Aim of the exercise.
Starting from the first line below, count every line holding the word "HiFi", then state the total alone.
*** Supplied data ***
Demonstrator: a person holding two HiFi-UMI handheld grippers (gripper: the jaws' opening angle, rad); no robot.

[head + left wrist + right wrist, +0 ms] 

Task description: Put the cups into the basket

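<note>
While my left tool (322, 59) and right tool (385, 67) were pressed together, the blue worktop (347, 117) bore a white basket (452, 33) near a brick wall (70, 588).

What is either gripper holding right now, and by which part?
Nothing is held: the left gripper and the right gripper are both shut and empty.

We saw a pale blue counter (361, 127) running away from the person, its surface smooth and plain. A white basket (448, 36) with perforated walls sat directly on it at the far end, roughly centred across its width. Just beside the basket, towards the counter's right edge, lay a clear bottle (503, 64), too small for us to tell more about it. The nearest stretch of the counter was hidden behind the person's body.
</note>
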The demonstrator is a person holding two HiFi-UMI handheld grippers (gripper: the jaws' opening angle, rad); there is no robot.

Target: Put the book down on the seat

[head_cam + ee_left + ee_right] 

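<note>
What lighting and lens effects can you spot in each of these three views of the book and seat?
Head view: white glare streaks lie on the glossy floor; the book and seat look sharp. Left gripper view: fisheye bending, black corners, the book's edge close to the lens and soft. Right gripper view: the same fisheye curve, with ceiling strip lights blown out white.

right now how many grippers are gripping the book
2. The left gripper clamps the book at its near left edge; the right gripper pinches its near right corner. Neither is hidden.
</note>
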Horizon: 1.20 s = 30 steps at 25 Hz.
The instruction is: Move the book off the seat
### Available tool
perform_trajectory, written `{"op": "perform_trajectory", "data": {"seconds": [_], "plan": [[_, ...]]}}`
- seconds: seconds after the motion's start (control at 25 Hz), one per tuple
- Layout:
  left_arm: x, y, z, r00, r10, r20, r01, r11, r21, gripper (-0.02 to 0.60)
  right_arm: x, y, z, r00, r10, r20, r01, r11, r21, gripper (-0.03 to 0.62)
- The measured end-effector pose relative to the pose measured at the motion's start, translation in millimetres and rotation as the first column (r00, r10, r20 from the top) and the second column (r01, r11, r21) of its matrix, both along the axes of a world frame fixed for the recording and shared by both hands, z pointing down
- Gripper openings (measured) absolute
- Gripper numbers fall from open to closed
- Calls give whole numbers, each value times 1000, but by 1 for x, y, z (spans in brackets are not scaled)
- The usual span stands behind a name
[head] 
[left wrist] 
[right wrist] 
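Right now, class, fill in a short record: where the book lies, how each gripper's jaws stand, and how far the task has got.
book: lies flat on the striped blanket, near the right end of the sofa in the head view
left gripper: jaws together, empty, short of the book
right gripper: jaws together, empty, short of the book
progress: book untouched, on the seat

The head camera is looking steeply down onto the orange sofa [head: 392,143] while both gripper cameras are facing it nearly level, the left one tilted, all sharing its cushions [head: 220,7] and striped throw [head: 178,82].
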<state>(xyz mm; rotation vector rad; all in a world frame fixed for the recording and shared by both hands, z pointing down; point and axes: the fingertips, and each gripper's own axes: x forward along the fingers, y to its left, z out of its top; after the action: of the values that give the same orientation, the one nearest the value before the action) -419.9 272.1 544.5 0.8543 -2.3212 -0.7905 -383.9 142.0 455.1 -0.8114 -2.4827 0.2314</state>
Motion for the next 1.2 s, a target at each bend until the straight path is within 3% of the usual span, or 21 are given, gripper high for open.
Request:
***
Written solution.
2